Visualization of individual and cluster aggregated dendrograms, to show topological relationships between the selected focal subtree.

**Common parameters:**

- `view` (str): `AD Individual` to show individual aggregated dendrograms, `AD Cluster` to show cluster aggregated dendrograms.
- `scale` (foat): Set the scale of aggregated dendrograms, default scale is 0.1.

**Parameters in individual view:**

- `context_level` (int): Control how many context blocks to show.
- `max_ad` (int): Set the maximum number of aggregated dendrograms to display.
- `ad_interval`(list): List to represent tree id range, for example [1, 20], which represents to show aggregated dendrograms with tree id between 1 and 20.
- `tree_id` (list): Each integer in list represents a tree ID. Only trees matching these IDs will be displayed.
- `tree_name`(list): Each str in list represents a tree name. Only trees matching these names will be displayed.
- `sort`(str): Specify how to sort the displayed aggregated dendrograms, can choose from `id`, `name`, and `rf distance`.
- `escape_taxa_as_context_block`(Boolean): Determine whether escape taxa should be considered as a context block.
- `show_block_proportional` (Boolean): Determine whether to use color coverage to indicate the percentage of highlighted taxa within subtree
- `subtree_independent` (Boolean):  Determine whether to merge overlapping subtrees into a single block.
- `show_tree_name` (Boolean): Determine whether to show tree id and tree name on top of each aggregated dendrogram.
- `filter` (str):  Specify whether the conditions are inclusive or exclusive for the following parameters: ad_interval, tree_id,tree_name.

**Parameter in cluster view:**

- `differentiate_inexact_match` (Boolean): Choose whether to further distinguish exact and inexact matches in cluster

  

#### `6.pairwise_comparison(compare_tree)`

Pairwise compare two trees in detail. Allow to pairwise compare one tree in the collection with the reference tree or compare two trees in tree collection.

To compare a tree in the collection with the reference tree, user can choose a tree from AD()'s output view with mouse click.

**Parameter:**

`compare_tree` (int/str/list): Specify the trees for pairwise comparison. A tree can be specified using IDs or names. Providing an ID or name selects a single tree from the tree collection to compare with a reference tree. If a list is provided containing two trees, it indicates comparison between trees within the collection.

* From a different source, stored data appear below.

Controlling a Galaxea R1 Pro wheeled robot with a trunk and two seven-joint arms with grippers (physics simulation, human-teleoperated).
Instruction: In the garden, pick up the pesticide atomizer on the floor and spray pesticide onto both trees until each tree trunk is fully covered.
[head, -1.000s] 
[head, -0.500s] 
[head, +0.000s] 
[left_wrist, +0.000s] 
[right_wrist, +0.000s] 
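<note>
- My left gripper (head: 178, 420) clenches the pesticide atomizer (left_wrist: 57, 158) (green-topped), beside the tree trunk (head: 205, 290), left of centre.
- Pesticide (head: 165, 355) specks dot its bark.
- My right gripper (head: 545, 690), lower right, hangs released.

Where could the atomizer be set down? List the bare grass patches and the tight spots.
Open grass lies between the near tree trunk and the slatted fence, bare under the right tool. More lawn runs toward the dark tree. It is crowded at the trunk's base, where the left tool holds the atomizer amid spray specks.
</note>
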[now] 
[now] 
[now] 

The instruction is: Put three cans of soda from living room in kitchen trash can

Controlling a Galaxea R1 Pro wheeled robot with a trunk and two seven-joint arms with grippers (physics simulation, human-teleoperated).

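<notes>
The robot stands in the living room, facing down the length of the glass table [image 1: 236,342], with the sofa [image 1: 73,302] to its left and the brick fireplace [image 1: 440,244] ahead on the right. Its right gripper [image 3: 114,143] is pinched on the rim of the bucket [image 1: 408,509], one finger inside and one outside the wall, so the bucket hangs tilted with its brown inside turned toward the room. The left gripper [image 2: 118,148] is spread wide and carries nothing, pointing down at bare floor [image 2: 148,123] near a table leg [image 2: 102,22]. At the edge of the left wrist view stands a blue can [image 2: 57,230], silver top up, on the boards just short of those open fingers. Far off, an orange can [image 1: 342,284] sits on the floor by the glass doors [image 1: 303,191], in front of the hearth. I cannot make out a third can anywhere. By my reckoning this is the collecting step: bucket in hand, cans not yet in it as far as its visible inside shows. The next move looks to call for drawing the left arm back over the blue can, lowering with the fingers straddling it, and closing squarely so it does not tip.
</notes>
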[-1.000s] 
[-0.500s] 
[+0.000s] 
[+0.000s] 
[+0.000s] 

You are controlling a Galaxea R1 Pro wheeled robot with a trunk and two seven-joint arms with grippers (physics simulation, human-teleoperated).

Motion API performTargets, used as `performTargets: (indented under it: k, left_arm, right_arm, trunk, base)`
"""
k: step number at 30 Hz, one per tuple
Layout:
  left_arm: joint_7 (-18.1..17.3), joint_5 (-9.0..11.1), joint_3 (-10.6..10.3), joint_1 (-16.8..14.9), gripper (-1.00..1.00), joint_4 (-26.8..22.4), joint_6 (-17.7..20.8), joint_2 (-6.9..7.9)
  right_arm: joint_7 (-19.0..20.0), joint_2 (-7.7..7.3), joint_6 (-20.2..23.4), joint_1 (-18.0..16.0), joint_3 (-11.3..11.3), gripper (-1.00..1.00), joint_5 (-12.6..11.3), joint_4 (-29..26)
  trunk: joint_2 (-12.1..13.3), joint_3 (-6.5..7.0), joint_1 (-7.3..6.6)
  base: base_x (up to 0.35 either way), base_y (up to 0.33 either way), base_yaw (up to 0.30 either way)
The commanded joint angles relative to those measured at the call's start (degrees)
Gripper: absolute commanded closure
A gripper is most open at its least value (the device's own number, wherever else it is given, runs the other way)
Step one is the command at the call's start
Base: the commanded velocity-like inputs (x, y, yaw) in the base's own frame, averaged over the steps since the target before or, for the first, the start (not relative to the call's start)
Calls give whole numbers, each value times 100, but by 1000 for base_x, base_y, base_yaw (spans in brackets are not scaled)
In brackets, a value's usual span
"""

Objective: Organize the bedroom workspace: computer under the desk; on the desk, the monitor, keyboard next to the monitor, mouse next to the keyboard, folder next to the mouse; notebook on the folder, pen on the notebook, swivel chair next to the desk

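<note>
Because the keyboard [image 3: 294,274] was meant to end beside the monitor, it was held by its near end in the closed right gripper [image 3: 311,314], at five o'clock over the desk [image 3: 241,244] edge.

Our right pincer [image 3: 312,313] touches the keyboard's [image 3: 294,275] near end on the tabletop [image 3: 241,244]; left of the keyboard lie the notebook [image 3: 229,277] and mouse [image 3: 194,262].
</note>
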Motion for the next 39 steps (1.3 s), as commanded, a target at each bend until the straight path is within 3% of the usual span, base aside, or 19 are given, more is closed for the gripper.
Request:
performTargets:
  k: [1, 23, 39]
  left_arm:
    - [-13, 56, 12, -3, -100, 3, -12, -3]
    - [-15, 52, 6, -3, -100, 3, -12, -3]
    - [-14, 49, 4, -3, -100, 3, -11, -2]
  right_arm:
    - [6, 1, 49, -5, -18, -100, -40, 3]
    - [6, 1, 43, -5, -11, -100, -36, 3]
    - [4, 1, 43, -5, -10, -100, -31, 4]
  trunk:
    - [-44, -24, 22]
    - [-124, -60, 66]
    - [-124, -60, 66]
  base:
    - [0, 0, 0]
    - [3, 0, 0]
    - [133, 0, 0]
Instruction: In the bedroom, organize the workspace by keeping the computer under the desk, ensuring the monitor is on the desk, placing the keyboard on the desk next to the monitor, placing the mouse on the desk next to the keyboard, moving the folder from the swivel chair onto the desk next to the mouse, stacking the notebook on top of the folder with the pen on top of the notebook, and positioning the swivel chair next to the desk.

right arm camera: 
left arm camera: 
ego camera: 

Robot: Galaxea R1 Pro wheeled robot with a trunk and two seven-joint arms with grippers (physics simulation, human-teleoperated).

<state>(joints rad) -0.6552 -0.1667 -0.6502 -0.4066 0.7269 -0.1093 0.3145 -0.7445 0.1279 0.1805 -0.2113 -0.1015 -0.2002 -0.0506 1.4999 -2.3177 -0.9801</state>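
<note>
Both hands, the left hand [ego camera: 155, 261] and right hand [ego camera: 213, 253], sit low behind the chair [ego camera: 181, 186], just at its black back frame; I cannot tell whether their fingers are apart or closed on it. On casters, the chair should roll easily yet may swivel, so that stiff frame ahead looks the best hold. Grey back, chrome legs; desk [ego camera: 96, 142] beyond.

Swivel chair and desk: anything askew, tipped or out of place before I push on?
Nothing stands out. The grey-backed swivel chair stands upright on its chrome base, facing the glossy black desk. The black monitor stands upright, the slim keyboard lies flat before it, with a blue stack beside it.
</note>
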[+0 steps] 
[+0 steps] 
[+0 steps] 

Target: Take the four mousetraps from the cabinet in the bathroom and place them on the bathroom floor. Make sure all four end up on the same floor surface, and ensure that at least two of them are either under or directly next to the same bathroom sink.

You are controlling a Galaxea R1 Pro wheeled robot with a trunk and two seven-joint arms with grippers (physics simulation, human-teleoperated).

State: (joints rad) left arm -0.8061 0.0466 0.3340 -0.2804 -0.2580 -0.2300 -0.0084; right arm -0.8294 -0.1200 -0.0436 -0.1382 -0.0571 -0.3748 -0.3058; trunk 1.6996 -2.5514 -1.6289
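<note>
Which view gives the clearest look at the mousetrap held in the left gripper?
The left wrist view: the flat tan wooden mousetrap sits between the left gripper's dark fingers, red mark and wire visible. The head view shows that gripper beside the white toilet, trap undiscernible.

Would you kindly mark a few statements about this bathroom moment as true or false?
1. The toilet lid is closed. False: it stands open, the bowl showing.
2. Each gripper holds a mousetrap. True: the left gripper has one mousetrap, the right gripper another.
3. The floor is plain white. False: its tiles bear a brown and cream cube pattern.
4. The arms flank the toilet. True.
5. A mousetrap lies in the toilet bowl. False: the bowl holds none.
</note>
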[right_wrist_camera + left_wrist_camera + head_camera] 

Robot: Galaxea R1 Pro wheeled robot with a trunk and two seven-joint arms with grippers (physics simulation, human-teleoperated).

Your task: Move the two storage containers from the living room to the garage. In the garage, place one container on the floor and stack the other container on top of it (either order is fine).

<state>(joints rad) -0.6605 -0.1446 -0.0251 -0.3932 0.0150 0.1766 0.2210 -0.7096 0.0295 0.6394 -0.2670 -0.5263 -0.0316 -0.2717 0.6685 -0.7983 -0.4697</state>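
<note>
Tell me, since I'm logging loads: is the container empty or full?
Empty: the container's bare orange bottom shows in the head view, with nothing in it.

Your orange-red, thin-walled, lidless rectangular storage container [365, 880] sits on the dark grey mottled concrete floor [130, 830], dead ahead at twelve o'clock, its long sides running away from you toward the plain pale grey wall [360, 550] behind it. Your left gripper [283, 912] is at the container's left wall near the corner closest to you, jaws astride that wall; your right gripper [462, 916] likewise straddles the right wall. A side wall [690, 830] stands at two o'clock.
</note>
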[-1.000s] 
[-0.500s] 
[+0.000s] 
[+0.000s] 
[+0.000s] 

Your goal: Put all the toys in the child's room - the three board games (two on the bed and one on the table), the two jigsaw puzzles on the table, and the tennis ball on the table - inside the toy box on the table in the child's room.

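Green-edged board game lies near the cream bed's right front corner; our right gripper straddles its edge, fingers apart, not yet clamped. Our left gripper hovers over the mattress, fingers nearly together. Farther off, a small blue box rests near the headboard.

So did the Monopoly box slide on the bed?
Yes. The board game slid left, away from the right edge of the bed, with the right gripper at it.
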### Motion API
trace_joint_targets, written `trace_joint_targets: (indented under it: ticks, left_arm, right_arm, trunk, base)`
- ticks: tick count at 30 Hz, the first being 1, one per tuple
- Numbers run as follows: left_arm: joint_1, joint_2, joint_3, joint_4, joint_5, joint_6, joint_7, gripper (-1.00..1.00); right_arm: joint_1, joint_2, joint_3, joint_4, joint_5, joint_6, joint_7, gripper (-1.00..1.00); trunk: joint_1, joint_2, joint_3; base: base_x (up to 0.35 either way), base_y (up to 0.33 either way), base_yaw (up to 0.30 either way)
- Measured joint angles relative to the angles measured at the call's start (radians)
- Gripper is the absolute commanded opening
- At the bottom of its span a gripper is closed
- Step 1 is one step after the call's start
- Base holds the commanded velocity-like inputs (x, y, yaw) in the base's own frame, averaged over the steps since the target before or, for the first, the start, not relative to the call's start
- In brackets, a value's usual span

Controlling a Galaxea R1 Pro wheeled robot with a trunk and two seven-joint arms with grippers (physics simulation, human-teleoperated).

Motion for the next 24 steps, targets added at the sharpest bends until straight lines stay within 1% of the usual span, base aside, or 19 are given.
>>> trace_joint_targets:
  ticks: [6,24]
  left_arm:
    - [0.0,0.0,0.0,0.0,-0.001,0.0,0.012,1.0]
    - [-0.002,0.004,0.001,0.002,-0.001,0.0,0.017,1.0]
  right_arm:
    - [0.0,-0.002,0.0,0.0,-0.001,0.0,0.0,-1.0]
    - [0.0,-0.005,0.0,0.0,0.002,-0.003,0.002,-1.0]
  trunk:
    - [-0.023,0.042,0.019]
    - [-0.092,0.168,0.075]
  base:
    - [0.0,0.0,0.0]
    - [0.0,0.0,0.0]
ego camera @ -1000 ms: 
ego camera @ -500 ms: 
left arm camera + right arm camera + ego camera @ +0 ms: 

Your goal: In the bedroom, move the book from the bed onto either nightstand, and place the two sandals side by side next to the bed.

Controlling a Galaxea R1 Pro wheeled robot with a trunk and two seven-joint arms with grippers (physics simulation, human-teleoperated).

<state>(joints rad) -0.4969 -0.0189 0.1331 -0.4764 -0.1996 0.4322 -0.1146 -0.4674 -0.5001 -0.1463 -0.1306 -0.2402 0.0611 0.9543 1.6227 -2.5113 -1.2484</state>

#### `7.tree_distribution()`

Showing distributions of trees in terms of their agreement and conflicts of leaf memberships for user-selected subtrees.



#### `8.tree_distance()`

Display the distances between each trees using a scatter plot.

**Return:**

- `Plotly` scatter showing distances between trees computed by the t-SNE dimensionality reduction technique.



#### `9.export_image(view,filename,*args)`

Exports generated view as an image

**Parameter:**

`view` (str): Selects which view to export. Choices include `Reference Tree`,`AD Individual`,`AD Cluster`,`Tree Distribution`,`Tree Distance`,`Pairwise Comparison`.